David Hume philosophy, life and legacy
The philsosophy, life & legacy of David Hume : Summary
David Hume, Scotland's most famous philosopher, was born in Edinburgh on 7th May, 1711, and died in Edinburgh on 25th August, 1776 at the age of 65. He was a founder of the British Renaissance ("reawakening"), the Scottish Enlightenment and the agnostic school of philosophy - taking Empiricism ("reasoning through experience") to its logical conclusion of total scepticism, limited only by practical reservations. His writings questioned the truth of religious dogma for which he paid the price of not being seriously considered for professor at either Edinburgh or Glasgow Universities. He was sociable and had many friends, but his life was spent in study and writing, except for several short interruptions when he was a secretary to military missions (later to become Embassies) in Austria, Italy and France, and when he was the under-Secretary of State for Scotland.

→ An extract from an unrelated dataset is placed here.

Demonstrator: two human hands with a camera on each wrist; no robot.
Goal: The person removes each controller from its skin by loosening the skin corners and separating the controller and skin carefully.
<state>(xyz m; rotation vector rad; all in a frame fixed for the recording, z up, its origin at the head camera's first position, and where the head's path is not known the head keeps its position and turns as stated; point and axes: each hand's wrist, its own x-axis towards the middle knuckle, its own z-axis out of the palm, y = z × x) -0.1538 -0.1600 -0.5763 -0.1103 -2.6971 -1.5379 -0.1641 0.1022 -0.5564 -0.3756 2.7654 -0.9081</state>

Philosopher David Hume's life falls into two base locations :
1. David Hume's Chirnside:
For his first 41 years philosopher David Humes' home was in the country at Ninewells, a farmstead near Chirnside, Berwickshire, in the Scottish Borders. When he was two years old, his father (a lawyer turned country gentleman) died and he was brought up by his mother (whose own father was an eminent Edinburgh lawyer). She oversaw his early education and hoped that he would become a lawyer. He attended Edinburgh University at the age of twelve, but gave up law studies in favour of his passion for philosophy and literature (especially the Latin and Greek Classics). His strenuous studying seriously affected his mental and physical health. Seeking less arduous mental activity he became, for a short time in England, a tutor and then a merchant; but he found these employments unfulfilling. So he spent three years in "retreat" in France, during which time, before he was 25, he wrote his "Treatise of Human Nature", an extensive work in three volumes. Returning to Ninewells he wrote moral, political and literary essays. After a year as tutor to a Marquis in England, he became secretary to General St. Clair on a military expedition against the French that was supposed to take him to America and on to Canada, but was redirected to France itself due to turbulent weather. He returned to Ninewells to write his Enquiry concerning Human Understanding, which included rewriting parts of his treatise (which had "fallen dead born" from the press and required rewriting). He then rejoined General St. Clair, this time as secretary on a mission to Austria and Italy. He again returned to Ninewells to write essays on political economy and imaginary dialogues on religion.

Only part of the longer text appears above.